INTRODUZIONE

Gli esosomi sono frammenti circolari di membrana rilasciati dai diversi tessuti in tutti i fluidi biologici (Figura 1). Essi sono coinvolti nei processi di comunicazione cellulare grazie all’espressione di specifici recettori di superficie e al contenuto di un determinato materiale genetico (soprattutto miRNA o micro-RNA). L’analisi dei marcatori proteici degli esosomi urinari che provengono dalle cellule del nefrone potrebbe rappresentare un utile strumento per la verifica della funzionalità renale. Purtroppo non esiste ancora un metodo d’elezione per l’isolamento degli esosomi dalle urine; Nel presente lavoro si vuole porre a confronto quattro diverse procedure al fine di definire un protocollo per un rapido e efficace isolamento di esosomi urinari e la loro caratterizzazione di marcatori proteici e di miRNA.

PROTOCOLLI

Gli esosomi sono stati isolati da pool di urine normali mediante i seguenti quattro protocolli:

1)ultracentrifugazione (100.000g, 4°C, 1h)

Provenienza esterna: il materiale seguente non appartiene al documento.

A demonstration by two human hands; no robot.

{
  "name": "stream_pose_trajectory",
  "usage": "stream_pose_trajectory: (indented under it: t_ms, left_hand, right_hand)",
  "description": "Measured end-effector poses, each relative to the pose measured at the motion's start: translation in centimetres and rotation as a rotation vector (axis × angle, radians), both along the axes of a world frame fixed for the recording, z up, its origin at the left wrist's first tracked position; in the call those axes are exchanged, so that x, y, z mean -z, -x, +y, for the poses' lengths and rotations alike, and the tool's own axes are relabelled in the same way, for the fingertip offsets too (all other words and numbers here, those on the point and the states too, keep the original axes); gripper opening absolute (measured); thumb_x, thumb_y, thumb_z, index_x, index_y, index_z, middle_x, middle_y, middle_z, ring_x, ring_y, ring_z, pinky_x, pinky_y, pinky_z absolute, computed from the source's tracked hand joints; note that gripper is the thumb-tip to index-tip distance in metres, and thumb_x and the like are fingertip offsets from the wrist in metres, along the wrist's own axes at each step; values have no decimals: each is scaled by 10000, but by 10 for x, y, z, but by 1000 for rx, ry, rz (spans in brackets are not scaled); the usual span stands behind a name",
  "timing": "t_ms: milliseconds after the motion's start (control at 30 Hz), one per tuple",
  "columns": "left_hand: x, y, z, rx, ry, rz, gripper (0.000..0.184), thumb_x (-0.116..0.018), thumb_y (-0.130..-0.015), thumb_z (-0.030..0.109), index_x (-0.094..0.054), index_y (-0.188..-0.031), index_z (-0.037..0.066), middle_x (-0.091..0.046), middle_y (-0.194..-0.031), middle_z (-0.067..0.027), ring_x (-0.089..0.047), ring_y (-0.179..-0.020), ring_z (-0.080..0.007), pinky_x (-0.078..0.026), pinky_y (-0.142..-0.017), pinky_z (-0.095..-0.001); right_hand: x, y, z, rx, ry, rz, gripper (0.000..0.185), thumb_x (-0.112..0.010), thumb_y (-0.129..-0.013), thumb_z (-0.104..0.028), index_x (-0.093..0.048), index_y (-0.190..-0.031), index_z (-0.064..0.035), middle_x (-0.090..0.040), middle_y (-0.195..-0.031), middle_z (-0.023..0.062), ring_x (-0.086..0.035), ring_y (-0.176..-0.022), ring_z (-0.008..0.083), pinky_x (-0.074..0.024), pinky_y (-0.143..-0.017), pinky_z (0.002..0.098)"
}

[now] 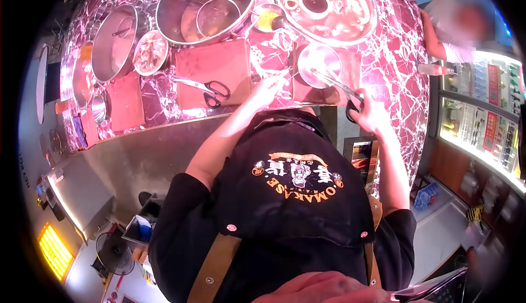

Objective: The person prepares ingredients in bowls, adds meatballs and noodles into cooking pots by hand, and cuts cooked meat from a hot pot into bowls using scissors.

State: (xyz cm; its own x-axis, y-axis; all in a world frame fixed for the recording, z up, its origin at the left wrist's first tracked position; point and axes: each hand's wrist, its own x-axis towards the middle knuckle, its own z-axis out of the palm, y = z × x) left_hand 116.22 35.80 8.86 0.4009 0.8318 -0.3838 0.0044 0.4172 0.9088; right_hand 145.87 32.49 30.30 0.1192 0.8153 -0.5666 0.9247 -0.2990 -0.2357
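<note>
My right hand [372, 111] grips the dark handles of a pair of scissors [345, 88], whose blades point up and left over a round metal bowl [319, 66]. At the bowl's left side is my left hand [268, 90], fingers pinched together near the rim; what they hold is too small and bright to make out. The bowl stands on a reddish cloth [350, 73]. Left of my left hand, a second pair of scissors [211, 90] with black handles lies on another reddish cloth [192, 65].
Behind are a large metal pot [249, 26] with round strainers and a big tray of food [367, 32] holding sauce bowls. A bowl of food [150, 53] and a deep pot [98, 56] stand left. Another person [438, 45] is at the counter's right edge.
</note>
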Motion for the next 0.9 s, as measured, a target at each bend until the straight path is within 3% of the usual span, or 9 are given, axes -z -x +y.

2) concentratore nanomembrana con filtro da 100.000 MWCO;

3) concentratore nanomembrana con filtro da 1.000.000 MWCO;

4) denaturazione di THP con DTT seguito da ultracentrifugazione.

DETERMINAZIONE DELLA CONCENTRAZIONE ESOSOMIALE TRAMITE QUANTIFICAZIONE PROTEICA

Dato che la classica determinazione della concentrazione esosomiale attraverso la quantificazione proteica con metodica Bradford ha dato risultati negativi, si è passati ad utilizzare il Nanosight, apparecchio dedicato allo studio delle particelle dal diametro minore al micron e che sfrutta le capacità rilevanti di uno microscopio ottico. In questo modo si è notata un'elevata concentrazione di esosomi nei campioni ottenuti dai protocolli n. 1 e n. 4 (4,7x108 e 3,5x108 esosomi/ml), mentre la resa è risultata scarsa per gli altri due protocolli (Figura 2). Alla fine è stato preferito il protocollo n. 1 perchè il tracciato del contenuto esosomiale risulta più omogeneo (Figura 3). Gli esperimenti illustrati da questo punto in poi sono stati fatti con esosomi isolati con il protocollo n.1.

CARATTERIZZAZIONE PROTEICA TRAMITE CITOFLUORIMETRIA

Dal momento che gli esosomi sono più piccoli del limite inferiore di sensibilità del cito-fluorimetro, l’analisi al FACS è  stata eseguita in seguito ad adsorbimento degli esosomi su biglie di lattice dal diametro di 4μm (Figura 4). In questo modo abbiamo trovato positività per i tipici marcatori esosomiali (CD63, CD9 e CD81), e per un marcatore di cellule progenitrici (CD133) (Figura 5). Gli stessi dati sono stati confermati da una analisi Western Blot.

ANALISI DEL CONTENUTO DI miRNA ATTRAVERSO qPCR

L’RNA estratto dagli esosomi urinari è stato analizzato con il Bioanalyzer, che ha evidenziato una netta prevalenza dei microRNA rispetto a altri RNA. Successivamente è stato identificato un pannello di miRNA che sono noti per avere un ruolo chiave nella difesa, rigenerazione e differenziazione tissutale. La loro analisi quantitativa attraverso qPCR ha rilevato bassissime quantità di miRNA collegati con la auto-rigenerazione e differenziamento di cellule staminali (miR17, miR21) e con la sopravvivenza cellulare (miR126, miR204), mentre ha evidenziato alte quantità di miRNA collegati con la protezione del DNA (miR24) e con la differenziazione cellulare (miR191, miR222) (Figura 6).

CONCLUSIONI

• Il protocollo più adatto per isolare vescicole urinarie è l’ultracentrifuga semplice (protocollo 1) perché garantisce una resa maggiore, in un limite di tempo accettabile.
• La maggior parte delle vescicole urinarie è composta da esosomi. Questo può essere verificato della presenza di un’alta percentuale di classici marker esosomiali.
• La maggior parte del materiale genetico contenuto negli esosomi urinari è costituito da micro-RNA.
• La maggior parte dei miRNA contenuti negli esosomi urinari hanno un ruolo nella protezione del DNA (mir24), e nella proliferazione cellulare (mir222, mir191).

Questi risultati forniscono un sostanzioso contribuito alla comprensione della caratterizzazione degli esosomi provenienti da urine normali, e rappresentano un utile punto di partenza per il confronto con esosomi provenienti da urine di diversi modelli patologici.